Speculation started immediately. One suggested rockets, another that one plane had hit both towers. Soon the TV news showed both wrong. As two separate planes were shown hitting each tower in turn we all realised that this was an attack.

While I had been working, while the regulars had been drinking, 3,000 people had been murdered in New York City.

A decade has passed since then. It’s been a decade which has seen more murders committed in the same cause that drove the 19 killers of 9/11. In Madrid, Bali, Mumbai and London, fanatics have seen fit to murder people who never harmed them to further their own agendas.

It’s been a decade which has seen military action on a scale few expected to see again after the end of the Cold War. In the immediate aftermath of 9/11 a broad coalition of countries went with the United States into Afghanistan to topple the Taliban government which had sheltered the inspiration for the attack, Osama Bin Laden. At the end of that decade many of those countries are still there.

In 2003, with the war in Afghanistan still going, the United States led a smaller coalition, including Britain, into Iraq to topple Saddam Hussein. Less clearly justified by 9/11 this was always more controversial.

It has been a decade where, until the financial crisis hit, the attacks of 9/11 and the responses of the various actors defined the political landscape. Your attitude to terrorism and the ‘war on terror’ were the standard against which your politics and your personality were judged.

What have we learned in this decade? Not as much as we should have. People are generally rather good at learning the lessons they wanted to learn. For the neo cons who had been speculating on intervention in the Middle East even before 9/11 the lesson was that they should intervene in the Middle East. For the left, which had always opposed anything the United States had done, the lesson was to oppose anything the United States did.

The one undeniable lesson was that in the 21st century mans capacity for cruelty to his fellow man remained as great as ever. But it also taught that his capacity for compassion for his fellow man and for sacrifice remained as great as ever.

Consider a man like Pat Lyons, a fire fighter from Brooklyn who left his heavily pregnant wife to go to work that morning. When the call came he selflessly ran into the burning North Tower to save the lives of total strangers because it was his job. Pat Lyons never saw his son, Patrick, who was born on October 7th 2001. He was one of the 343 New York fire fighters who died at the World Trade Center.

Compare this to the cruel and selfish actions of Mohammad Atta, murdering to get his hands on 72 virgins. But there were more of the selfless than the selfish, more fire fighters than hijackers, more heroes than villains even on that awful day.

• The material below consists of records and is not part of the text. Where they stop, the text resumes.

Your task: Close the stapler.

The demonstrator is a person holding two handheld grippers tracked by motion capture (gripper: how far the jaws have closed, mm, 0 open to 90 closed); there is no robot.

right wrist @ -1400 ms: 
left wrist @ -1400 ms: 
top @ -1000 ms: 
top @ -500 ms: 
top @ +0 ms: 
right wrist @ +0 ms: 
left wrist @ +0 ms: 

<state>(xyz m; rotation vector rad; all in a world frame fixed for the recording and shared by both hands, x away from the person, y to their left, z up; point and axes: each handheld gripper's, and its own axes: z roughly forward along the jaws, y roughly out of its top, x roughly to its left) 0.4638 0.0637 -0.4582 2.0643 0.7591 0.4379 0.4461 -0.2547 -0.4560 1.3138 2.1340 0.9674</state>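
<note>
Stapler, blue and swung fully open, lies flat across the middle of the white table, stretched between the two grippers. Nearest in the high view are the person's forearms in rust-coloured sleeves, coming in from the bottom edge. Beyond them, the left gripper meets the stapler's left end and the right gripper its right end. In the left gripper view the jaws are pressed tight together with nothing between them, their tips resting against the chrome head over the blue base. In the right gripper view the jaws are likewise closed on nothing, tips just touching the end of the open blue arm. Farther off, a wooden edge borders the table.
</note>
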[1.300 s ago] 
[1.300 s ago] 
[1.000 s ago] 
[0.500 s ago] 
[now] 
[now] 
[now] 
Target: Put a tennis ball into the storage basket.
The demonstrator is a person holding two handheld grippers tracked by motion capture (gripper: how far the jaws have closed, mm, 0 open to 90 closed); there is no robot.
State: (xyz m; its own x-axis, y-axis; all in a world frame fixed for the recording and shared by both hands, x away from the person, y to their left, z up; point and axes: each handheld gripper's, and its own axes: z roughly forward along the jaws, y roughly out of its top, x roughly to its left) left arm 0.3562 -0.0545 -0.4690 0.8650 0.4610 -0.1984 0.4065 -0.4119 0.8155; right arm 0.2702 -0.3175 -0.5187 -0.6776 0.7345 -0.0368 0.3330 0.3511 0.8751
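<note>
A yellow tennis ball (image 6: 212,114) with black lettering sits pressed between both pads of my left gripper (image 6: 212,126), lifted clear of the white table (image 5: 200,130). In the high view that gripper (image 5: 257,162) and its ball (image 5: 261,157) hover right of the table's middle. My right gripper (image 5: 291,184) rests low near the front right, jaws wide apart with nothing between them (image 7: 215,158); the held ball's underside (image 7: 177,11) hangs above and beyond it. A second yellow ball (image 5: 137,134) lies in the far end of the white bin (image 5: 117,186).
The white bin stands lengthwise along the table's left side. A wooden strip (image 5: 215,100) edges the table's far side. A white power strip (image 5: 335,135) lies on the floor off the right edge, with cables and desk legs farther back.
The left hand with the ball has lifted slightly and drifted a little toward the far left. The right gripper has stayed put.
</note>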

On that morning ten years ago today as I worked at the Swan Geoffrey Campbell went to a conference hosted by a publishing company at the World Trade Center. A couple, Dinah Webster and Neil Cudmore, who were planning to marry, were working alongside each other there. So were brothers Andrew and Tim Gilbert. Vincent Wells who worked for Cantor Fitzgerald on the 104th floor of the North Tower was celebrating his 23rd birthday. Christine Egan went to visit her brother Michael who worked on the 100th floor of the South Tower. Graham Berkeley was on United Airlines flight 175 from Boston to Los Angeles. All of them were British.

They all died that day. In total 67 Britons died in lower Manhattan on September 11th 2001 making it the deadliest terrorist attack in British history.

This wasn’t an attack on America it was an attack on a way of life. 9/11 wasn’t about blowback, Imperialism or Israel. It was about people like us living like we live who were killed out of the clear blue sky. Remember them today.